COMMONWEALTH OF MASSACHUSETTS

SPECIAL EDUCATION APPEALS

Nashoba Regional School District v. Student

BSEA #01-3447

DECISION

This decision is issued pursuant to M.G.L. c. 71B and 30A, 20 U.S.C. § 1401 et seq ., 29 U.S.C. § 794, and the regulations promulgated under said statutes.

A hearing was held on May 22, 2001, at the Bureau of Special Education Appeals (BSEA) in Malden, Massachusetts, before Catherine M. Putney-Yaceshyn, Hearing Officer.

PROCEDURAL HISTORY

The School District requested a hearing on March 9, 2001. An automatic hearing date was scheduled for March 29, 2001. On March 12, the School District requested a postponement which was granted by the BSEA and the matter was scheduled for a Pre-Hearing Conference on April 30, 2001. On April 17, 2001, the BSEA received a letter from the Parents requesting that the Pre-Hearing Conference be postponed because “reports for educational evaluations being done will not be completed by that date.” The letter further indicated that, “information in these reports will directly affect the issue of eligibility that the Nashoba Regional School District is concerned about.” The School District filed its opposition to the Parents’ request for postponement on April 24, 2001. It argued that it had filed its request for a hearing “based, in part, on its need to complete school-based testing, which will then serve to inform the TEAM as to whether the student remains eligible for special education services.” It further argued that “postponing the pre-hearing conference would further deny the school district its opportunity to resolve the testing and services issues.” The Hearing Officer denied the Parents’ request to postpone the Pre-Hearing Conference. Both parties participated in the Pre-Hearing Conference on April 30, 2001 at Catuogno Court Reporting in Worcester, Massachusetts during which a Hearing was scheduled for May 22, 2001.

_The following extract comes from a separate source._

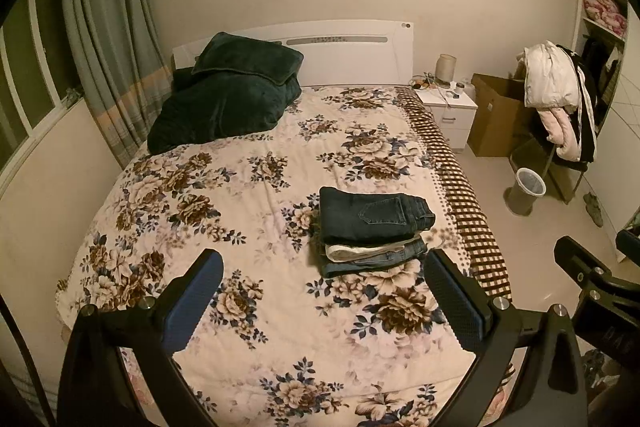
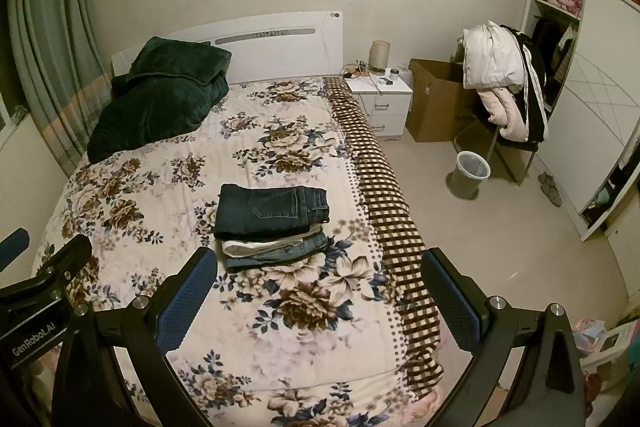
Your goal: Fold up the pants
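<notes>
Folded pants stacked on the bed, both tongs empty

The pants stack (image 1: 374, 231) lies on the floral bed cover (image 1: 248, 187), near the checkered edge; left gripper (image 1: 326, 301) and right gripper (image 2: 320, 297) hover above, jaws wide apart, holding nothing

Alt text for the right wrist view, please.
A stack of folded pants, dark jeans on top, sits on a floral bedspread, beyond the open, empty right gripper. The left gripper shows at the left edge; a dark green blanket lies by the headboard.
</notes>
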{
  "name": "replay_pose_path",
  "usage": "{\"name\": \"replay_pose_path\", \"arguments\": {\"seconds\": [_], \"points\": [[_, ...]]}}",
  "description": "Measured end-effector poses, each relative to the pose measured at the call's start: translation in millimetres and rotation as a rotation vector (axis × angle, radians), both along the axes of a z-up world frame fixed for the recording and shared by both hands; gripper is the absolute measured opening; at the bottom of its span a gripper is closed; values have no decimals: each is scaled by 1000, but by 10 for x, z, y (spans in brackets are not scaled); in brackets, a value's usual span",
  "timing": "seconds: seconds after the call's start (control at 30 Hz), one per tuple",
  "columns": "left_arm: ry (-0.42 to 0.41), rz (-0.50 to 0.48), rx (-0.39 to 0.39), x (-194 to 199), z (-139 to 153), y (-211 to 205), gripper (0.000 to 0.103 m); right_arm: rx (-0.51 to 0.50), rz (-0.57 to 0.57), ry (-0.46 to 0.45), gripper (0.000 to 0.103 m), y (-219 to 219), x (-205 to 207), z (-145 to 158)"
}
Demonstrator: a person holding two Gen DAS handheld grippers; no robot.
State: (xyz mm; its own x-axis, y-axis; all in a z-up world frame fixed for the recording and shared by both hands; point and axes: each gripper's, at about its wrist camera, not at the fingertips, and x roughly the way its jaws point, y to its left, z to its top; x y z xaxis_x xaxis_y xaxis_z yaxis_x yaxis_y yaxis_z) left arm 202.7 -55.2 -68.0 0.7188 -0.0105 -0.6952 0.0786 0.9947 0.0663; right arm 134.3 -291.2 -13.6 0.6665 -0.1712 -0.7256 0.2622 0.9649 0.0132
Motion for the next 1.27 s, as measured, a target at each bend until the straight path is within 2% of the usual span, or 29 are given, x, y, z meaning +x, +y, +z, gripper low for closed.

Those present for the hearing were:

Student’s Mother

D.J. Zirbel Director of Pupil Personnel Services

Linda Watskin Special Education Chairperson

Jacqueline Mooney Resource Room Teacher, Hale Middle School

Mary Ellen Sowyrda Attorney for Nashoba Regional School District

Catherine M. Putney-Yaceshyn Hearing Officer

The official record of this hearing consists of documents submitted by the school, marked 1 through 7, documents submitted by the Parent, marked 8-131 , and approximately two hours of recorded oral testimony. The School District made an oral closing argument and the Parent submitted a written closing argument on June 1, 2001 at which time the record closed.

ISSUE

Whether the Bureau of Special Education Appeals should override the Parents’ refusal to consent to the School District’s Request to Re-evaluate the Student.

PARENTS’ POSITION

The Parents assert that the School District has ample information regarding the Student’s learning profile to plan for his needs without requiring additional testing. They have had independent evaluations done and believe their evaluations will supply sufficient information for the School District to make an eligibility determination regarding the Student.

SCHOOL’S POSITION

The School District is seeking an order from the BSEA to authorize it to conduct educational testing to determine the Student’s current needs. The School District has sought parental consent for such testing, but the Parents have not provided consent. The School District seeks to conduct testing to determine whether the Student continues to be eligible for special education services. The School District is not required to await the results of independent testing before utilizing its own testing to determine whether the Student continues to require special education services.

SUMMARY OF THE EVIDENCE

1. The Student is a twelve-year-old student at the Hale Middle School in Stow, Massachusetts. (Exh. 4) He was diagnosed with a specific learning disability in first grade and has received special education services, mostly centered around reading, since that time. (Exh. 4)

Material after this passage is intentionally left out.